• What the exercise asks: After removing every image, reproduce the data exactly as it appears.
========
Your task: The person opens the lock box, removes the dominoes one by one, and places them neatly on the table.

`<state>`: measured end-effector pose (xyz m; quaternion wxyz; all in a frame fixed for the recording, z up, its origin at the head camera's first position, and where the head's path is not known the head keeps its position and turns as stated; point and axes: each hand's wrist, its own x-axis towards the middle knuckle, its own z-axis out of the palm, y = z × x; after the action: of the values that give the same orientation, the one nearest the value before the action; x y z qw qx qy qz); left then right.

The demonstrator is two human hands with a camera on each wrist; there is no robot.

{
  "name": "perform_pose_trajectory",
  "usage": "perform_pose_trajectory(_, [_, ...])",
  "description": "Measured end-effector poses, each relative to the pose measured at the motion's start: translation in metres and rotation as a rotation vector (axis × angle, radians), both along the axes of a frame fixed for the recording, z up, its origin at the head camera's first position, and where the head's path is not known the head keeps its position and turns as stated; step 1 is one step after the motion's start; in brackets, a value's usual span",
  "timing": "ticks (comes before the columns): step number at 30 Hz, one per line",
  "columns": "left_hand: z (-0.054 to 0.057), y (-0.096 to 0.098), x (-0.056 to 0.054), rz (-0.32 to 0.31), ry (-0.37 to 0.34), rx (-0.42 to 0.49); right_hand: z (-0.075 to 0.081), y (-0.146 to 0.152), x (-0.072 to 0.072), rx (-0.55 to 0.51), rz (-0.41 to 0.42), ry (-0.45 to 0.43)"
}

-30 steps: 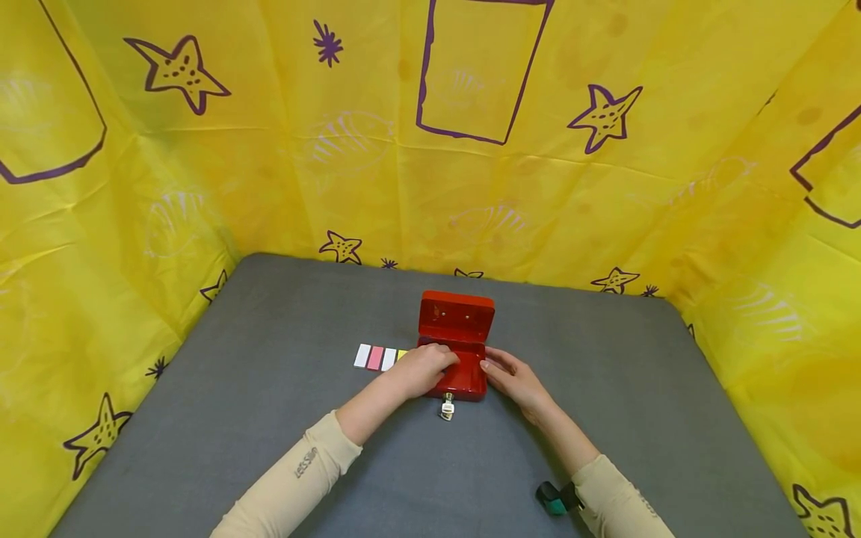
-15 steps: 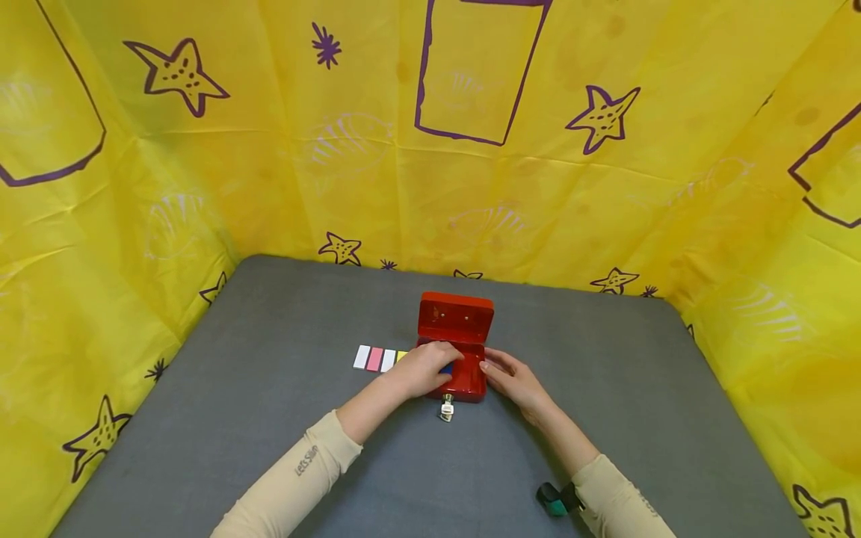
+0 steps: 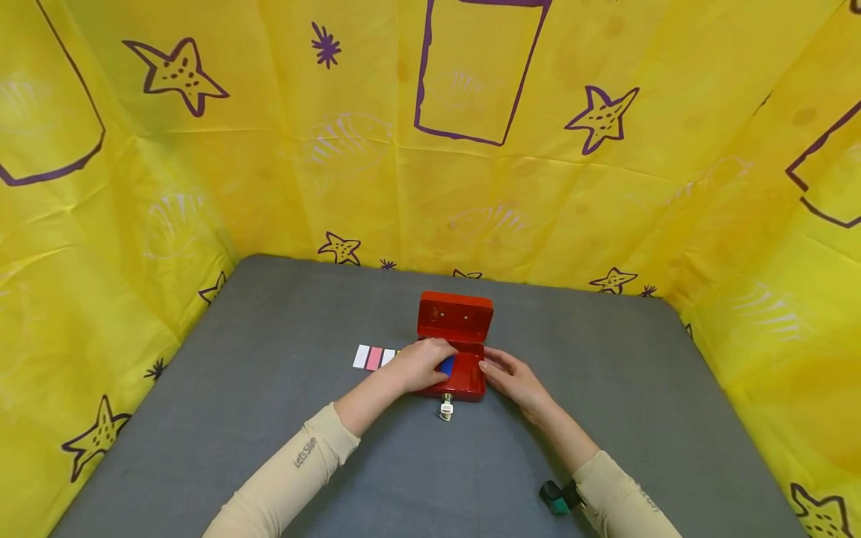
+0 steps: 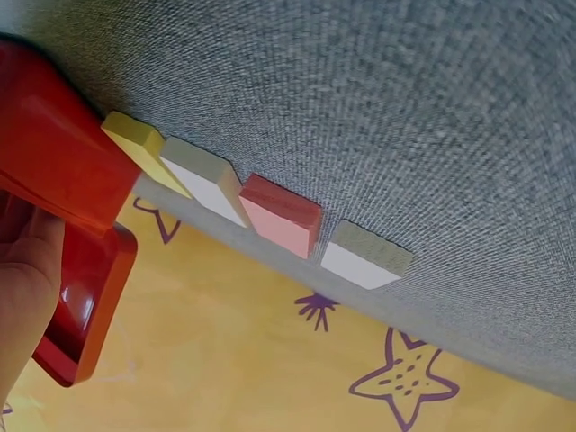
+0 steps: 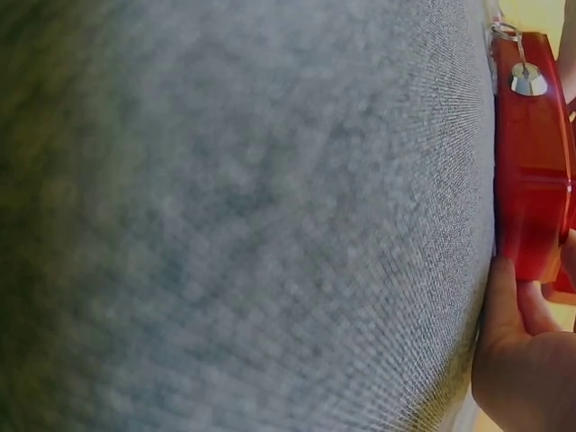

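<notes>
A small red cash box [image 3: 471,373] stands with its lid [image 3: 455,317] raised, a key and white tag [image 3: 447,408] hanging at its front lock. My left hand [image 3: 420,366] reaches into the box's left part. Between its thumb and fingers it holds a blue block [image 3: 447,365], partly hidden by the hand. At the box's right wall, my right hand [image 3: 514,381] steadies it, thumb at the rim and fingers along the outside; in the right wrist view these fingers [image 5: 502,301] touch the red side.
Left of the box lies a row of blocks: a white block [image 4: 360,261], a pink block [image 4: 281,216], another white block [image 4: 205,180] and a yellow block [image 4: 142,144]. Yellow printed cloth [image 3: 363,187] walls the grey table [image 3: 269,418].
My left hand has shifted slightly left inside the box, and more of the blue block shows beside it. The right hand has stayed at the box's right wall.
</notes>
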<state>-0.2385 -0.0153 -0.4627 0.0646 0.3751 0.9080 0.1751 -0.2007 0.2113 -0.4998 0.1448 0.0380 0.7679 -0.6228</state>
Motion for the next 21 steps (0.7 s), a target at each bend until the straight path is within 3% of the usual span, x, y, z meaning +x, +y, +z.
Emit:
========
• Result of the task:
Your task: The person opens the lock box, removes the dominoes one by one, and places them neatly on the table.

`<state>`: measured end-effector pose (xyz m; quaternion wxyz; all in a frame fixed for the recording, z up, its origin at the head camera's first position, and where the head's path is not known the head keeps its position and turns as stated; point and axes: each hand's wrist, its own x-axis towards the middle knuckle, its own z-axis out of the palm, y = z × x; after the action: of the values that give the same orientation, the one nearest the value before the action; x y z qw qx qy qz); left then right.

The demonstrator is two human hands with a camera on each wrist; there is no robot.

{
  "name": "perform_pose_trajectory",
  "usage": "perform_pose_trajectory(_, [_, ...])",
  "description": "Measured end-effector poses, each relative to the pose measured at the motion's start: translation in metres and rotation as a rotation vector (axis × angle, radians), both along the axes of a frame fixed for the recording, z up, its origin at the head camera's first position, and where the head's path is not known the head keeps its position and turns as stated; step 1 is one step after the motion's start; in brackets, a value's usual span",
  "timing": "ticks (comes before the columns): step number at 30 Hz, one per line",
  "columns": "left_hand: z (-0.054 to 0.057), y (-0.096 to 0.098), x (-0.056 to 0.054), rz (-0.32 to 0.31), ry (-0.37 to 0.34), rx (-0.42 to 0.49); right_hand: z (-0.075 to 0.081), y (-0.146 to 0.152), x (-0.072 to 0.072), rx (-0.55 to 0.51), rz (-0.41 to 0.42), ry (-0.45 to 0.43)"
}

-30 steps: 
-15 steps: 
+0 steps: 
+0 steps: 
+0 steps: 

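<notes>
A small red cash box [image 3: 471,373] stands with its lid [image 3: 455,317] raised, a key and white tag [image 3: 447,408] hanging at its front lock. My left hand [image 3: 420,366] reaches into the box's left part. Between its thumb and fingers it holds a blue block [image 3: 447,365], partly hidden by the hand. At the box's right wall, my right hand [image 3: 514,381] steadies it, thumb at the rim and fingers along the outside; in the right wrist view these fingers [image 5: 502,301] touch the red side.
Left of the box lies a row of blocks: a white block [image 4: 360,261], a pink block [image 4: 281,216], another white block [image 4: 205,180] and a yellow block [image 4: 142,144]. Yellow printed cloth [image 3: 363,187] walls the grey table [image 3: 269,418].
My left hand has shifted slightly left inside the box, and more of the blue block shows beside it. The right hand has stayed at the box's right wall.
</notes>
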<state>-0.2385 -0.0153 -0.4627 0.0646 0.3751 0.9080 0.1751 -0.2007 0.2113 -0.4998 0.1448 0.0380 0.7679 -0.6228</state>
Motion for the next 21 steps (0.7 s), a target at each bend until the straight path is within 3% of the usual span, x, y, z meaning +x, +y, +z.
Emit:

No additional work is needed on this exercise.